Manitoba (Procureur général) c. Metropolitan Stores Ltd., [1987] 1 R.C.S. 110; (1987), 38 D.L.R. (4th) 321; [1987] 3 W.W.R. 1; 46 Man. R. (2d) 241; 25 Admin. L.R. 20; 87 CLLC 14,015; 18 C.P.C. (2d) 273; 73 N.R. 341.

REQUÊTE en ordonnance provisoire, en attendant l’issue d’un recours en contrôle judiciaire relatif à une plainte de harcèlement en milieu de travail, principalement contre l’affectation et le transfert temporaires du requérant en application de la politique du Conseil du Trésor en matière de harcèlement en milieu de travail. Requête rejetée.

AVOCATS :

Eric R. Williams pour le requérant.

Alain Préfontaine pour l’intimé.

PROCUREURS :

Williams, McEnery & Davis, Ottawa, pour le requérant.

Le sous-procureur général du Canada pour l’intimé.

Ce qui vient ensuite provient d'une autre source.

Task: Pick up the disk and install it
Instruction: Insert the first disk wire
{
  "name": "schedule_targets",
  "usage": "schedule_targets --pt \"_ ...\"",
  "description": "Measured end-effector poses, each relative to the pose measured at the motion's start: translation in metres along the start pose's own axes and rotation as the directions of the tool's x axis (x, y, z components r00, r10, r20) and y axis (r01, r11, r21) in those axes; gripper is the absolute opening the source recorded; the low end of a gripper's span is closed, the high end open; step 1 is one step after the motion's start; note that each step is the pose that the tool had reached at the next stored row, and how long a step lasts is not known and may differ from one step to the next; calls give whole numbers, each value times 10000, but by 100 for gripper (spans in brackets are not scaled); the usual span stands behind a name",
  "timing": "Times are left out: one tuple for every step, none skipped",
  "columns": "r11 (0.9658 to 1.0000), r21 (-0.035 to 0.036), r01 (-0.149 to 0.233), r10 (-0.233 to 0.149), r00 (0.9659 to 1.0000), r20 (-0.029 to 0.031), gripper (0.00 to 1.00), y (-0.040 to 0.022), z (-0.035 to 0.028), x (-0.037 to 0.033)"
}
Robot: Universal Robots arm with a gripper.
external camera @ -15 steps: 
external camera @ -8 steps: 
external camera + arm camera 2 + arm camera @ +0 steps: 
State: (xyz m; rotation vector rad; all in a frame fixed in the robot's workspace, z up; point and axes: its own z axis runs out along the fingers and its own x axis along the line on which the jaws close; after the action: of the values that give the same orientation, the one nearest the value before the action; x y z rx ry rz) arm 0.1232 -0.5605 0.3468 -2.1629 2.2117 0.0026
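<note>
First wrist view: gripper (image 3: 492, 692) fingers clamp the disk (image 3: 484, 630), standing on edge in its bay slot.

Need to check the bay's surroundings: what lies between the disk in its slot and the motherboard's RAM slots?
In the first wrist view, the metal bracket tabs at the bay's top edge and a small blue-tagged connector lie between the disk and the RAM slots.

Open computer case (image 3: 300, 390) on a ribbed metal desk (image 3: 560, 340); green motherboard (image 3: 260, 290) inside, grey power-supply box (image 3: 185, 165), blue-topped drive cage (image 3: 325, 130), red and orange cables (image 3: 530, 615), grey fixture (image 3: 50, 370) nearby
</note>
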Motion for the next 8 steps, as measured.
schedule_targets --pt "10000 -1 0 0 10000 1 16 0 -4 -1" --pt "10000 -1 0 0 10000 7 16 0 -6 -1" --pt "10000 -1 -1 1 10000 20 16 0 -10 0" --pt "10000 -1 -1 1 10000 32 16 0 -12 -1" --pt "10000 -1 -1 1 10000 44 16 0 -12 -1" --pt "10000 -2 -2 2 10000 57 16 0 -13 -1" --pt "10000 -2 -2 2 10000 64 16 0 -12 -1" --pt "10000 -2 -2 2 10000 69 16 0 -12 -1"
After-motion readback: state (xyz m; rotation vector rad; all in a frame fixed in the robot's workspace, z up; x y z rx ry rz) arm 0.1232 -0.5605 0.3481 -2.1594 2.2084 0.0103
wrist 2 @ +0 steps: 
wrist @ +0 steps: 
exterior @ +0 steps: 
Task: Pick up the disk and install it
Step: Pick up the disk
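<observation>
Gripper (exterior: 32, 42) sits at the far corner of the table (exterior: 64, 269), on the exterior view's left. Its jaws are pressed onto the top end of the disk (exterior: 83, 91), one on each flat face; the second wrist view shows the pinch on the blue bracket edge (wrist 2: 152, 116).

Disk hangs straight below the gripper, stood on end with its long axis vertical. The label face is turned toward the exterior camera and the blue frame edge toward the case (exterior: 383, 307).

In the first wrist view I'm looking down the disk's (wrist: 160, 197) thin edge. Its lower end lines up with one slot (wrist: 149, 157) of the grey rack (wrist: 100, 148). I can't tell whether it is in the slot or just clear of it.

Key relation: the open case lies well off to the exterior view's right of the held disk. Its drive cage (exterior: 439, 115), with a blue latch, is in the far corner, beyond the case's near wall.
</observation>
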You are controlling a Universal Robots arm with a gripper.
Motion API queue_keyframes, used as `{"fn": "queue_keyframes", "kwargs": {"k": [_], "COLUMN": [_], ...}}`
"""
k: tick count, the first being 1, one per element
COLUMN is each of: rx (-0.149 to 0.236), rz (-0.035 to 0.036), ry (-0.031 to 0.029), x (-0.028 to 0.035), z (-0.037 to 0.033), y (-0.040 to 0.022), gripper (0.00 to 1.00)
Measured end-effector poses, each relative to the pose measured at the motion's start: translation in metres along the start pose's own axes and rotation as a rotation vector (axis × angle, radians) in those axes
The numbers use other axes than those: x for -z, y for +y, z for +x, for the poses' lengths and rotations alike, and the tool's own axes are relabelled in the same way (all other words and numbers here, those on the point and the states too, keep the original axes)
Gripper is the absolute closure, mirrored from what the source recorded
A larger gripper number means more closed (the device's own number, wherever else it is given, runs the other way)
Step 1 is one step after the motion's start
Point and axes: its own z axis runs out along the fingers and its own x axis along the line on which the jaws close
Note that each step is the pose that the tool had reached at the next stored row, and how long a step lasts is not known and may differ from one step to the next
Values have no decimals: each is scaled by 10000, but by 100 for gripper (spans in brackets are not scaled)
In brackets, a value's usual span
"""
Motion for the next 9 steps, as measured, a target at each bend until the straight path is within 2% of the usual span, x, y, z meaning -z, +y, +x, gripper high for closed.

Ce qui suit est la version française des motifs de l’ordonnance rendus par

Le juge Gibson :

LES CHEFS DE DEMANDE

Le requérant Don Puccini présente, en application de l’article 18.2 de la Loi sur la Cour fédérale [L.R.C. (1985), ch. F-7 (édicté par L.C. 1990, ch. 8, art. 5)], une requête en ordonnance provisoire en attendant le jugement de sa demande de contrôle judiciaire. À titre de mesures provisoires, il conclut à ordonnance enjoignant à l’intimé Dan Fenety : en premier lieu, de le réaffecter à son lieu normal de travail, Halldon House, 2255, avenue Carling, Ottawa, afin qu’il puisse remplir ses attributions normales; en deuxième lieu, de s’abstenir, sauf les mesures nécessaires pour donner effet à l’ordonnance provisoire, de toute autre mesure relative à la matière faisant l’objet du recours en contrôle judiciaire; et, en troisième lieu, de communiquer immédiatement au requérant les documents énumérés dans l’avis de requête introductif d’instance et relatifs à la matière faisant l’objet du recours en contrôle judiciaire.

LES FAITS DE LA CAUSE

Le requérant est directeur de la Division de la gestion des mesures d’urgence, au ministère de l’Agriculture du gouvernement du Canada (le Ministère). À ce titre il est classé au premier niveau du groupe de la direction dans la fonction publique. L’intimé Fenety est son supérieur hiérarchique à la Direction des services de l’administration corporative du ministère. La Division de la gestion des mesures d’urgence (DGMU) est une unité de neuf ou dix personnes au sein de la Direction des services de l’administration corporative, et est installée à l’adresse indiquée ci-dessus, qui se trouve à quelque distance du siège du Ministère, à l’édifice Sir John Carling.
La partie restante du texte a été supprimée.